What is required. Nothing but an exact copy of the data should be given.
*** Records provided ***
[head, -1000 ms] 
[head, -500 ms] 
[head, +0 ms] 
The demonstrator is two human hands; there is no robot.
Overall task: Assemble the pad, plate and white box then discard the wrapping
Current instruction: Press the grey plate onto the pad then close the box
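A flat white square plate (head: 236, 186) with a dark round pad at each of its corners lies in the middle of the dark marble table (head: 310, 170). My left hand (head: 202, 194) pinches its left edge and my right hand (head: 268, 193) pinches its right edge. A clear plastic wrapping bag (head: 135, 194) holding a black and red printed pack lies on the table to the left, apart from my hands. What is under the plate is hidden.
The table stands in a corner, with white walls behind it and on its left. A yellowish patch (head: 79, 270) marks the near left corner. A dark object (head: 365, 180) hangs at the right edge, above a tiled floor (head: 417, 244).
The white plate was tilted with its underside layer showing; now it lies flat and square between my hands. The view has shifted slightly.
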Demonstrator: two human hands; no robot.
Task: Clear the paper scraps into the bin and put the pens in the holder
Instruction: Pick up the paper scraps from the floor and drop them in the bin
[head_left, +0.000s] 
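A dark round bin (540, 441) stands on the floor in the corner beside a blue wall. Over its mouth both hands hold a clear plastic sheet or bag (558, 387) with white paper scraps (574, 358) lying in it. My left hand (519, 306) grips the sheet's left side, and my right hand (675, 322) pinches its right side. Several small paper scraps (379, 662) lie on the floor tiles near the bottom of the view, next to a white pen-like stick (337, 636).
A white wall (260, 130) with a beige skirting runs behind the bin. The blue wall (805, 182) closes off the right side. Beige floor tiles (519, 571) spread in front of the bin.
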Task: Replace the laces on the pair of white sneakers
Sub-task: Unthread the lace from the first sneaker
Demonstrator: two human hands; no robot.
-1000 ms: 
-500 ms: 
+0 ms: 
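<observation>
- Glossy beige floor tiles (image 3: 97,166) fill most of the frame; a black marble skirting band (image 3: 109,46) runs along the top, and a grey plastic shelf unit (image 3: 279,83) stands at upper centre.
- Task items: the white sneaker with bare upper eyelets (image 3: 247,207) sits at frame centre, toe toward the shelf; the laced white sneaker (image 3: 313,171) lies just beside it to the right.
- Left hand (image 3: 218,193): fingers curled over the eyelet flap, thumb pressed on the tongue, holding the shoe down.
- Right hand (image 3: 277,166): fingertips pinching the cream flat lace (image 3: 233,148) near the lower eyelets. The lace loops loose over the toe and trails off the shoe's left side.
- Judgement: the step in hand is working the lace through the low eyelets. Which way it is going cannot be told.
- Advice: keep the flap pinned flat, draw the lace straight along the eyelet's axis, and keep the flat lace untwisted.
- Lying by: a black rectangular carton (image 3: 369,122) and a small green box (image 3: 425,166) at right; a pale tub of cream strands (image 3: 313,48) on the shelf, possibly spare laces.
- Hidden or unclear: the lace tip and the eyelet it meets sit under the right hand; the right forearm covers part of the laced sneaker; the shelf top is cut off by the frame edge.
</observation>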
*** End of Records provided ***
Solution to this task.
[head, -1000 ms] 
[head, -500 ms] 
[head, +0 ms] 
The demonstrator is two human hands; there is no robot.
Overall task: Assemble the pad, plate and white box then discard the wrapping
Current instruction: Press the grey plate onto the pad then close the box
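A flat white square plate (head: 236, 186) with a dark round pad at each of its corners lies in the middle of the dark marble table (head: 310, 170). My left hand (head: 202, 194) pinches its left edge and my right hand (head: 268, 193) pinches its right edge. A clear plastic wrapping bag (head: 135, 194) holding a black and red printed pack lies on the table to the left, apart from my hands. What is under the plate is hidden.
The table stands in a corner, with white walls behind it and on its left. A yellowish patch (head: 79, 270) marks the near left corner. A dark object (head: 365, 180) hangs at the right edge, above a tiled floor (head: 417, 244).
The white plate was tilted with its underside layer showing; now it lies flat and square between my hands. The view has shifted slightly.
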Demonstrator: two human hands; no robot.
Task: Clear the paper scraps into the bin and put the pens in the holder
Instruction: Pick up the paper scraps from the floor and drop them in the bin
[head_left, +0.000s] 
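A dark round bin (540, 441) stands on the floor in the corner beside a blue wall. Over its mouth both hands hold a clear plastic sheet or bag (558, 387) with white paper scraps (574, 358) lying in it. My left hand (519, 306) grips the sheet's left side, and my right hand (675, 322) pinches its right side. Several small paper scraps (379, 662) lie on the floor tiles near the bottom of the view, next to a white pen-like stick (337, 636).
A white wall (260, 130) with a beige skirting runs behind the bin. The blue wall (805, 182) closes off the right side. Beige floor tiles (519, 571) spread in front of the bin.
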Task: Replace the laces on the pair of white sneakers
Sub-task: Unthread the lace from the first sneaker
Demonstrator: two human hands; no robot.
-1000 ms: 
-500 ms: 
+0 ms: 
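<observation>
- Glossy beige floor tiles (image 3: 97,166) fill most of the frame; a black marble skirting band (image 3: 109,46) runs along the top, and a grey plastic shelf unit (image 3: 279,83) stands at upper centre.
- Task items: the white sneaker with bare upper eyelets (image 3: 247,207) sits at frame centre, toe toward the shelf; the laced white sneaker (image 3: 313,171) lies just beside it to the right.
- Left hand (image 3: 218,193): fingers curled over the eyelet flap, thumb pressed on the tongue, holding the shoe down.
- Right hand (image 3: 277,166): fingertips pinching the cream flat lace (image 3: 233,148) near the lower eyelets. The lace loops loose over the toe and trails off the shoe's left side.
- Judgement: the step in hand is working the lace through the low eyelets. Which way it is going cannot be told.
- Advice: keep the flap pinned flat, draw the lace straight along the eyelet's axis, and keep the flat lace untwisted.
- Lying by: a black rectangular carton (image 3: 369,122) and a small green box (image 3: 425,166) at right; a pale tub of cream strands (image 3: 313,48) on the shelf, possibly spare laces.
- Hidden or unclear: the lace tip and the eyelet it meets sit under the right hand; the right forearm covers part of the laced sneaker; the shelf top is cut off by the frame edge.
</observation>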

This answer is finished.